** Dataset excerpt **
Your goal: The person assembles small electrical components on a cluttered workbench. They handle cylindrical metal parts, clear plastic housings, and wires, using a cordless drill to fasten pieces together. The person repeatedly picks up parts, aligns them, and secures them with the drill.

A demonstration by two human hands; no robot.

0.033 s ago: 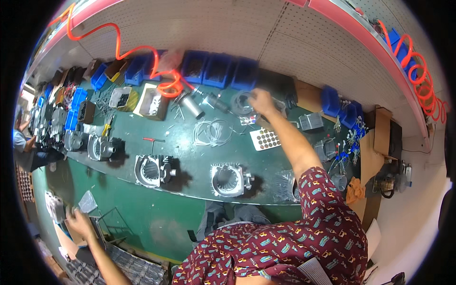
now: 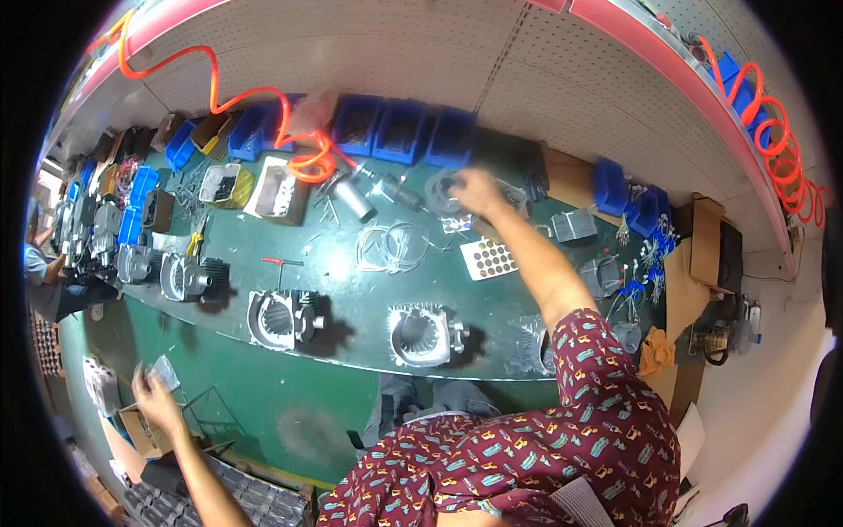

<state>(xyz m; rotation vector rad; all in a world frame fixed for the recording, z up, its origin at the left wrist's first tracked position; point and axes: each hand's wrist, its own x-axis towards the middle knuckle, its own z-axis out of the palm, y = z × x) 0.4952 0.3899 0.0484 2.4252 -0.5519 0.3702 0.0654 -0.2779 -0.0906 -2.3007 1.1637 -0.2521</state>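
I am looking at a dark green bench top (image 2: 351, 290) carrying silver-grey metal housings (image 2: 421, 334). Bright blue bins (image 2: 395, 132) are lining the far edge, under a coiled orange hose (image 2: 299, 154). My right sleeve (image 2: 606, 413) is showing maroon cloth with a small multicoloured print. A white card with dark round dots (image 2: 489, 259) is lying beside pale wire loops (image 2: 391, 244); the far wall (image 2: 351, 61) is off-white pegboard.

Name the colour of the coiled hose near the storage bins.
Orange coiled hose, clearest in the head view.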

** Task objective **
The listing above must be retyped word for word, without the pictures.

** Written answer **
Your goal: The person assembles small electrical components on a cluttered workbench. They handle cylindrical metal parts, clear plastic housings, and wires, using a cordless drill to fasten pieces together. The person repeatedly picks up parts, aligns them, and secures them with the drill.

A demonstration by two human hands; no robot.

0.033 s ago: 
now: 

<state>(xyz m; rotation vector rad; all in a world frame fixed for the recording, z up, its origin at the left wrist's first tracked position; point and axes: each hand's wrist, its own x-axis towards the middle knuckle, its own z-axis out of the palm, y = z × x) 0.4952 0.3899 0.0484 2.4252 -0.5519 0.3702 0.0654 -0.2779 -0.0906 -2.3007 1.1637 -0.2521</state>
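I am looking at a dark green bench top (image 2: 351, 290) carrying silver-grey metal housings (image 2: 421, 334). Bright blue bins (image 2: 395, 132) are lining the far edge, under a coiled orange hose (image 2: 299, 154). My right sleeve (image 2: 606, 413) is showing maroon cloth with a small multicoloured print. A white card with dark round dots (image 2: 489, 259) is lying beside pale wire loops (image 2: 391, 244); the far wall (image 2: 351, 61) is off-white pegboard.

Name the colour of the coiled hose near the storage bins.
Orange coiled hose, clearest in the head view.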

This completes the answer.